Provided material:
○ ○ ○ ○ ○ ○ ○

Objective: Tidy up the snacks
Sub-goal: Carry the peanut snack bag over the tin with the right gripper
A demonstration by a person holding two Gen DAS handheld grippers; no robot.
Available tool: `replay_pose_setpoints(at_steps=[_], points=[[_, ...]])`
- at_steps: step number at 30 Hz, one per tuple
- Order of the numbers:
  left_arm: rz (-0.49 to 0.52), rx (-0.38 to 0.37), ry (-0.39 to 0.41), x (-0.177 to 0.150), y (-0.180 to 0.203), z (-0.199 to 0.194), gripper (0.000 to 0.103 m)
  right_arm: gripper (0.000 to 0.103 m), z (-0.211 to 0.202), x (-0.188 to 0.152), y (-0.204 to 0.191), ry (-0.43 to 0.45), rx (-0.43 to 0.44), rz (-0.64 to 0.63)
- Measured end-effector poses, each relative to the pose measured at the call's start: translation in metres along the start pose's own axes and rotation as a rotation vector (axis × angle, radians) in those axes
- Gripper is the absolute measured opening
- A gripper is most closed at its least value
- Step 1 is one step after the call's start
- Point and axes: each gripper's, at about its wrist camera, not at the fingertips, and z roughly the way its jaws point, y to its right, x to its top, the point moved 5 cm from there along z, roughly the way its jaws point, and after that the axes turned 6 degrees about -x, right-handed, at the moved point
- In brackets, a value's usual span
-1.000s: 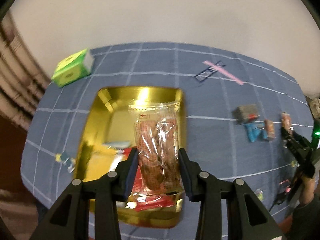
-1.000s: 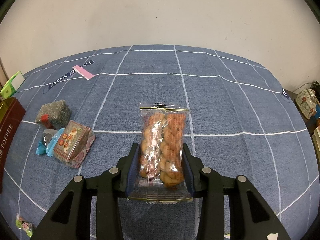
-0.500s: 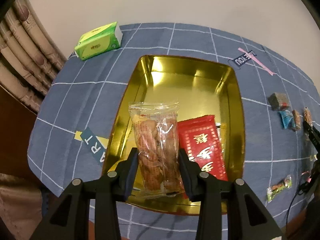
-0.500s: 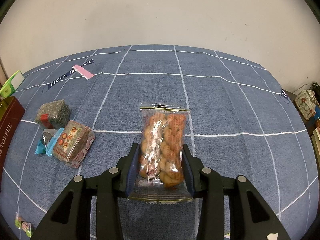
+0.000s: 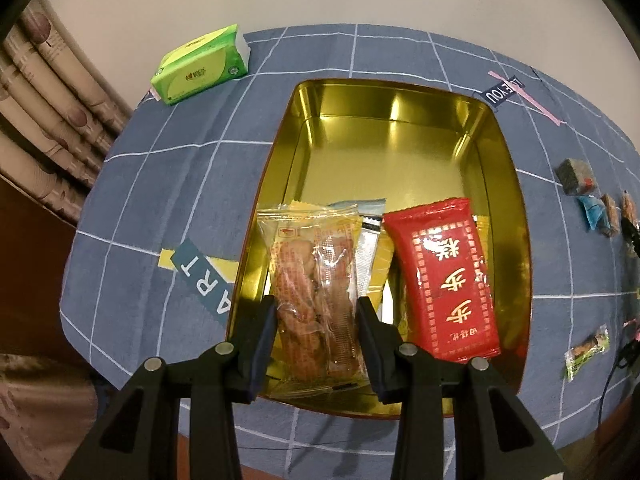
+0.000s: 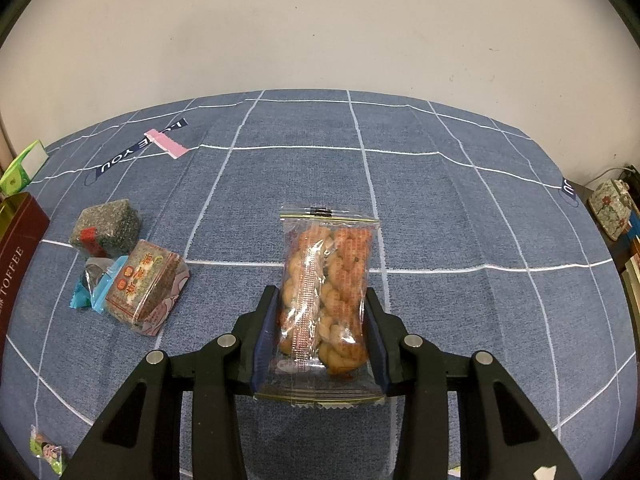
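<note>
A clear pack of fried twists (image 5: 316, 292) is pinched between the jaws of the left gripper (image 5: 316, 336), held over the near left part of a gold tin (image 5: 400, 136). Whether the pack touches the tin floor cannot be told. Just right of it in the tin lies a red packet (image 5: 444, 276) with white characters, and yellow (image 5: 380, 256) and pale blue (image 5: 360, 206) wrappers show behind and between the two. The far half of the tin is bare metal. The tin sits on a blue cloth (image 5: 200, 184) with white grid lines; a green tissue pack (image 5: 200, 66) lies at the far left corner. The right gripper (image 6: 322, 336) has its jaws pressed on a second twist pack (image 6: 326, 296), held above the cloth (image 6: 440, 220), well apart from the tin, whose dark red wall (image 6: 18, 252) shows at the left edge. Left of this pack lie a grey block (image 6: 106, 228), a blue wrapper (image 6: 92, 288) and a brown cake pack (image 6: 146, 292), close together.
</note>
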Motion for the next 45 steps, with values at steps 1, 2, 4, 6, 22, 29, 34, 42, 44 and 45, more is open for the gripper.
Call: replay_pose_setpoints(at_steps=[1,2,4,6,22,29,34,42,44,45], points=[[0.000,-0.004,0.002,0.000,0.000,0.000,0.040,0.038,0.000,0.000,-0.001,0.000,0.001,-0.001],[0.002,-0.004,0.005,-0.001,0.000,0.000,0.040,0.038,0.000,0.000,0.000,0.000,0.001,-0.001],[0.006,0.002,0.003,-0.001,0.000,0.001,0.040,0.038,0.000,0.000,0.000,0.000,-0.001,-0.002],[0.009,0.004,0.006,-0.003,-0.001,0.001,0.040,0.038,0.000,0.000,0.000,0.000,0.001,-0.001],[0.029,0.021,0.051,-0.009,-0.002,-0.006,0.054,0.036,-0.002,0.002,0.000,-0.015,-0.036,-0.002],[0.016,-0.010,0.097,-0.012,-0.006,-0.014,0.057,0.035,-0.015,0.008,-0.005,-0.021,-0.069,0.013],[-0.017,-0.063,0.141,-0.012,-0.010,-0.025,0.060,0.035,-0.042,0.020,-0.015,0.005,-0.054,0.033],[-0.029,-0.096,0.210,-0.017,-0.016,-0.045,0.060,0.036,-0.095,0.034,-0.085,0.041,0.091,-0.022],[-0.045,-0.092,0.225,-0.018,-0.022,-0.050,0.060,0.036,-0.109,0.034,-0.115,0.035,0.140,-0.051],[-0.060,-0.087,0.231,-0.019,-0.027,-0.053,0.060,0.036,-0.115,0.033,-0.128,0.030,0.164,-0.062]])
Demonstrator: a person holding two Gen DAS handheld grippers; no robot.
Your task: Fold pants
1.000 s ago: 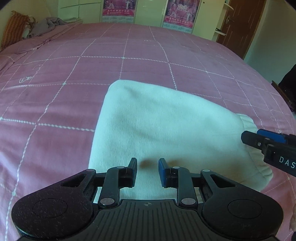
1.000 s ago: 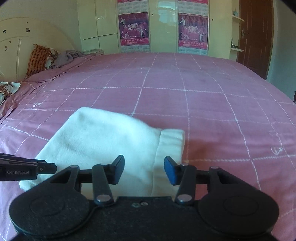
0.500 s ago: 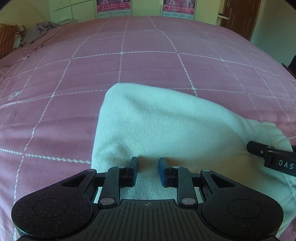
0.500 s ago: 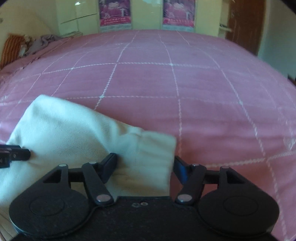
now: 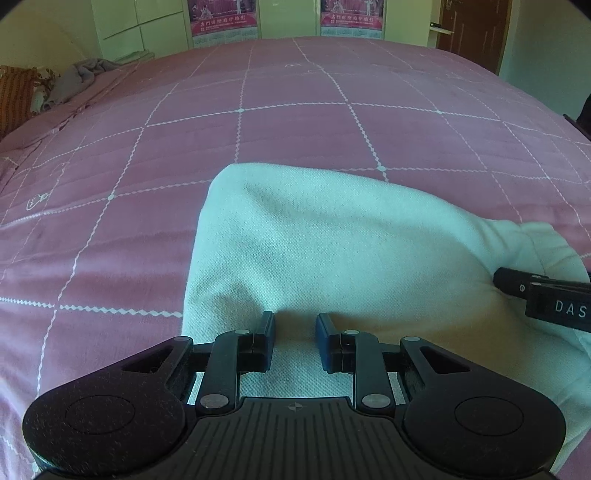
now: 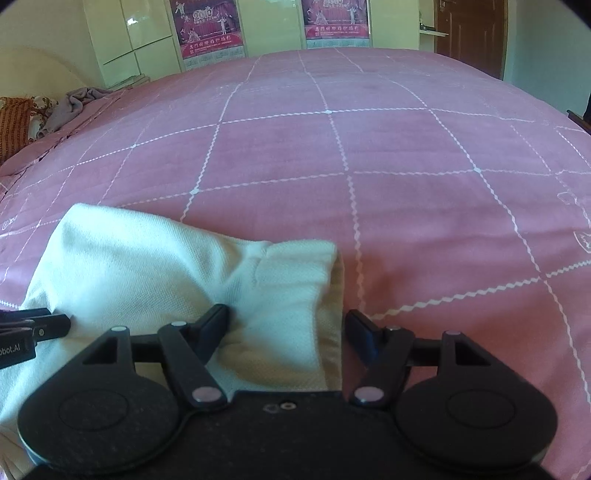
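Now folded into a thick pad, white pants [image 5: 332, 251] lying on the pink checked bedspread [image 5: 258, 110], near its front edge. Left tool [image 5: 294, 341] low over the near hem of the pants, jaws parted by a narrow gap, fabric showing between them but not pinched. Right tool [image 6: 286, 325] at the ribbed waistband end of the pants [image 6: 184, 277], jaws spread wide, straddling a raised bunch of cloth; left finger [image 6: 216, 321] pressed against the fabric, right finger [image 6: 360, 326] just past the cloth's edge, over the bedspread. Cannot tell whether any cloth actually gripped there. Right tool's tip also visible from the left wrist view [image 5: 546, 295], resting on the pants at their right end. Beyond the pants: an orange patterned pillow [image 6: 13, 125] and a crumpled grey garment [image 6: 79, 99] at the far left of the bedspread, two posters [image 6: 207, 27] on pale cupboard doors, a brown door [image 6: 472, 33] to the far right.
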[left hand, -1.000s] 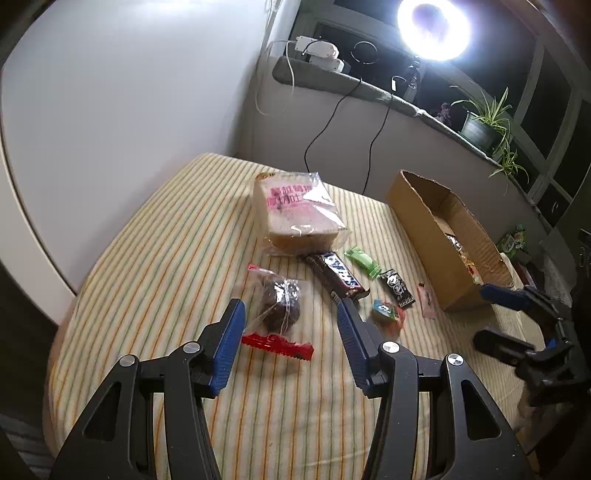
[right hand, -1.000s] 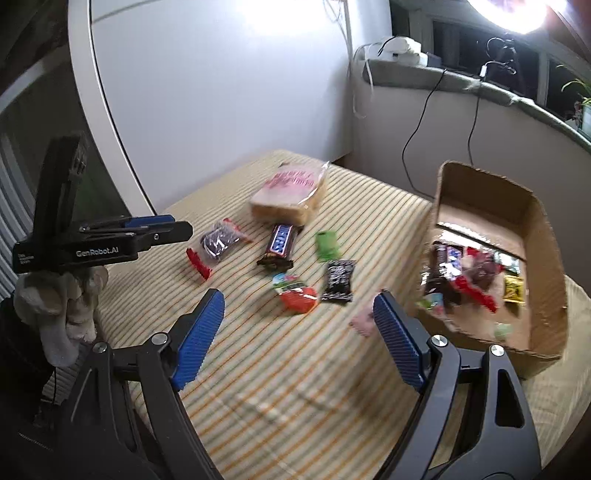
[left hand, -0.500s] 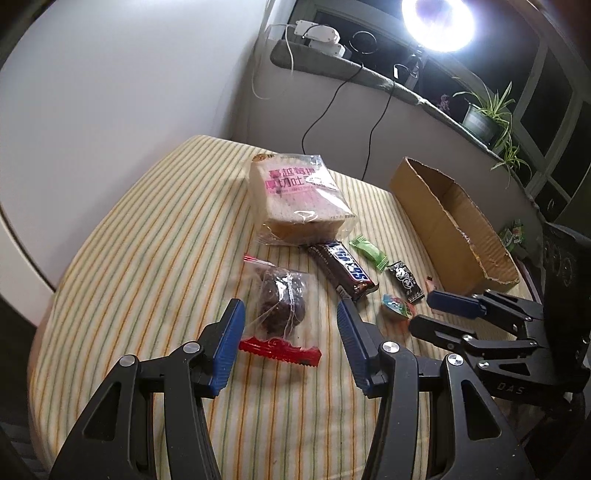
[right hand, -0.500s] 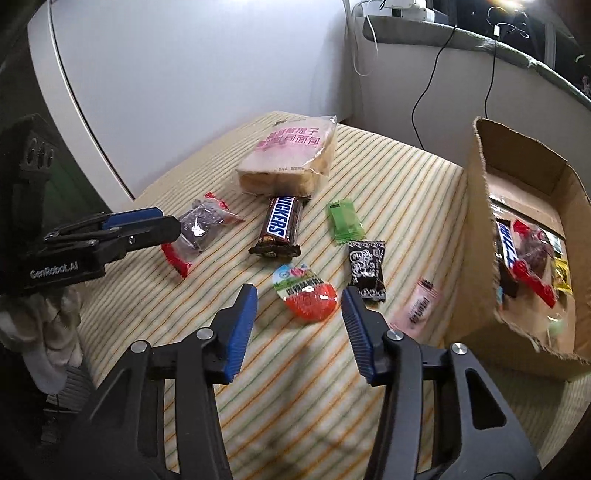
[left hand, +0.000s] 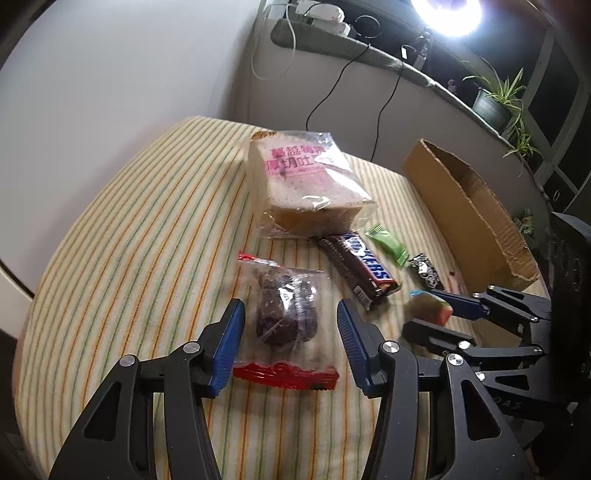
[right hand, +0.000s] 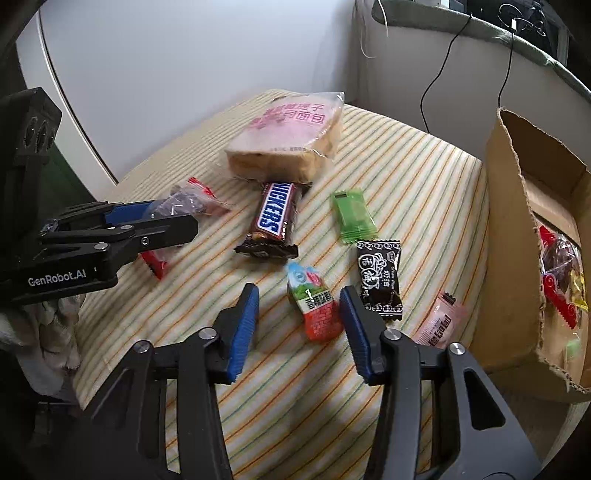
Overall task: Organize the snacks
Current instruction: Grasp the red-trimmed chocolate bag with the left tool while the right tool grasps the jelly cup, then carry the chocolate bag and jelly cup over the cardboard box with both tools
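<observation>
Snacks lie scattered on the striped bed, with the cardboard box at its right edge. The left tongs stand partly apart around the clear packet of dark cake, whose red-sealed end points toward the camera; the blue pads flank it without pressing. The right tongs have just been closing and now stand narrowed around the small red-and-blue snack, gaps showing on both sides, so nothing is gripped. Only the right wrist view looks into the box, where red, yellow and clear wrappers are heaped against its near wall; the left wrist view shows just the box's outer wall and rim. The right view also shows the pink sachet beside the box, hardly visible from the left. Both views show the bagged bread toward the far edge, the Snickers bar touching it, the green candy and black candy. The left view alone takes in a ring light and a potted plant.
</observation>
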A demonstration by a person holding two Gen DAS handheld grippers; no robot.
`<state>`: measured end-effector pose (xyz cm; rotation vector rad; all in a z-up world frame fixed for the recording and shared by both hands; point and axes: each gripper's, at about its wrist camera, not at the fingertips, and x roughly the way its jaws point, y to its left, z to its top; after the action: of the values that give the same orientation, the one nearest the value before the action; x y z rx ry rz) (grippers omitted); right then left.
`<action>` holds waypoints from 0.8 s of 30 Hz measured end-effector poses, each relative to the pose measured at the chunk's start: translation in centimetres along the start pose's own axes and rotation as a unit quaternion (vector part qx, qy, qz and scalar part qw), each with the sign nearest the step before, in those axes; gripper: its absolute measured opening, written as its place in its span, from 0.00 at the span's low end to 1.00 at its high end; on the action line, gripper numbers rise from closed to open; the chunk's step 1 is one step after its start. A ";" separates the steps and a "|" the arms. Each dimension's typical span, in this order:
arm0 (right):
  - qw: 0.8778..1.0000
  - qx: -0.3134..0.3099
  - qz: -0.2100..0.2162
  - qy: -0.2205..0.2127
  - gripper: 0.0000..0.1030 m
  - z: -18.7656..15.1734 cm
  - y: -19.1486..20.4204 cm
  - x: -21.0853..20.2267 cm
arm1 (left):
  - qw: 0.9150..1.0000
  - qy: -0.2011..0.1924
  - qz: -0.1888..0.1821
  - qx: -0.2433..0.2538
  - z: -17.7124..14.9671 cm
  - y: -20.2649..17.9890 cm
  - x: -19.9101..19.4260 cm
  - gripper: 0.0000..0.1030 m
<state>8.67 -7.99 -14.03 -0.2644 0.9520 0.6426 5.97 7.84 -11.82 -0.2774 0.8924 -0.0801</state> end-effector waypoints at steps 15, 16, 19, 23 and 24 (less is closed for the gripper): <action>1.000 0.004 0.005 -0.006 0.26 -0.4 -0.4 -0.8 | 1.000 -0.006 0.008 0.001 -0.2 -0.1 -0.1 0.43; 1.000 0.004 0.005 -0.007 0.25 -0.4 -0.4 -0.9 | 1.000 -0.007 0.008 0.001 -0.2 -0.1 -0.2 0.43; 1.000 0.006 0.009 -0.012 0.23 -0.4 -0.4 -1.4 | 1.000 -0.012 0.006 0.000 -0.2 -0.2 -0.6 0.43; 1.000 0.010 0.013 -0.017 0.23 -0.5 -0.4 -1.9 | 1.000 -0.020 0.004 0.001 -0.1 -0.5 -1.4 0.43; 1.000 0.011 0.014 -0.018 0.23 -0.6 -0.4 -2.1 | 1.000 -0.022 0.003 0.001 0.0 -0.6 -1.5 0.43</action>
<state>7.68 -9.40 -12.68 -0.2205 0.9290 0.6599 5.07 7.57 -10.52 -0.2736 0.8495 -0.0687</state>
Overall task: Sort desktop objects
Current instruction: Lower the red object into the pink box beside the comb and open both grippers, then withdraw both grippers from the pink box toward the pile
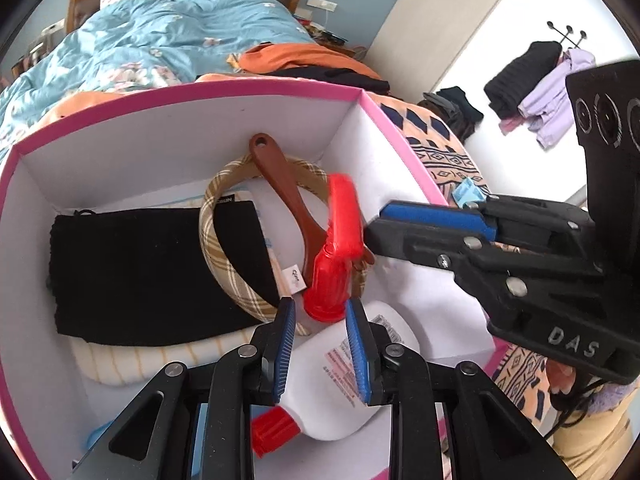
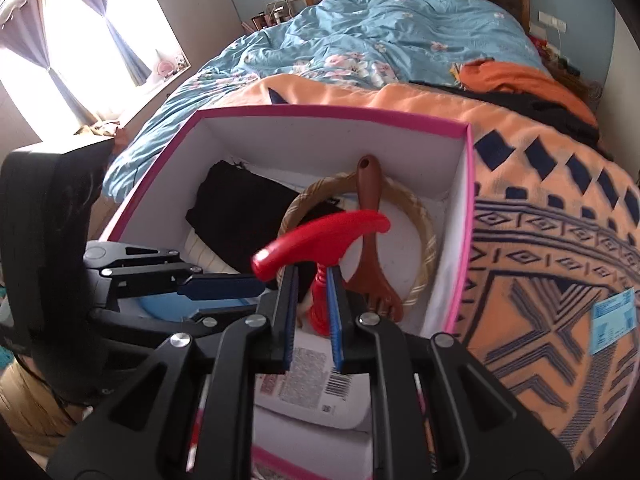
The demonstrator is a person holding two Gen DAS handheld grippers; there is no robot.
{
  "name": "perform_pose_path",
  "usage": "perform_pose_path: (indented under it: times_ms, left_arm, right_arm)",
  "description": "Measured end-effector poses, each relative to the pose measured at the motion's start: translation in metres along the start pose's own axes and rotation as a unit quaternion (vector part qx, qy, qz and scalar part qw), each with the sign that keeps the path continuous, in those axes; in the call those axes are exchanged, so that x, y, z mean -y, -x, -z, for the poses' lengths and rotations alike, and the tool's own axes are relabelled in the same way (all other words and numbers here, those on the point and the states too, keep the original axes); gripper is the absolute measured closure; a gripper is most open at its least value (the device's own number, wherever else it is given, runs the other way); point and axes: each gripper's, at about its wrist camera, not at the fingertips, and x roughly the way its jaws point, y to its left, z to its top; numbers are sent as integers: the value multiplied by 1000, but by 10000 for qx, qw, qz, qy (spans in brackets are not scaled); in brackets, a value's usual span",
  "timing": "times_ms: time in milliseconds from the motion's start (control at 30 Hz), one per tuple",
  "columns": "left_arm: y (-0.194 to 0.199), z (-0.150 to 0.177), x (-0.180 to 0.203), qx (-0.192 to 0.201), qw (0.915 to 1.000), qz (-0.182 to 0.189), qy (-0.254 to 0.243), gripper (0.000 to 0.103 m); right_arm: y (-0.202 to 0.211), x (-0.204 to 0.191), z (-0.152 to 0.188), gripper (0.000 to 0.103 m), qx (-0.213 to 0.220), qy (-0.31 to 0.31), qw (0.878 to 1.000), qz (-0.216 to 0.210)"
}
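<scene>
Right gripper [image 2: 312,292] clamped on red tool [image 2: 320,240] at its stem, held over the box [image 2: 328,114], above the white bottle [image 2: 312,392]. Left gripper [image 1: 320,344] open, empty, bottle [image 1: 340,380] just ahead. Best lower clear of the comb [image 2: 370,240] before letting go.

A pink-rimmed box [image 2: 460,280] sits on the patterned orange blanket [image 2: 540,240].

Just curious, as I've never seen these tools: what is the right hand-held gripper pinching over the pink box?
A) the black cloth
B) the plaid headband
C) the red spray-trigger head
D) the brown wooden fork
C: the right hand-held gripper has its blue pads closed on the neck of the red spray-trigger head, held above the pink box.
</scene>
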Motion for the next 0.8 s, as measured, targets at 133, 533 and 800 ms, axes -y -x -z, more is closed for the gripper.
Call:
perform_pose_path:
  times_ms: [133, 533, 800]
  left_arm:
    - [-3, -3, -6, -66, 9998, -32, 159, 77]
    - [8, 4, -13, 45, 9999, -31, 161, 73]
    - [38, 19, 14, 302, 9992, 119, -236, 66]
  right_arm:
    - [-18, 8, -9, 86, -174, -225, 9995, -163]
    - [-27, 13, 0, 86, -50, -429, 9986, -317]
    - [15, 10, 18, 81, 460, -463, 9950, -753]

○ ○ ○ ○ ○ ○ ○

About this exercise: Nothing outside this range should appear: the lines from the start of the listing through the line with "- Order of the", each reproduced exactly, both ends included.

Answer for the task:
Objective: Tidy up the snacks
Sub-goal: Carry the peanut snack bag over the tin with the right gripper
A demonstration by a person holding two Gen DAS handheld grippers; no robot.
Available tool: `replay_pose_setpoints(at_steps=[_], points=[[_, ...]])`
- at_steps: step number at 30 Hz, one per tuple
- Order of the numbers:

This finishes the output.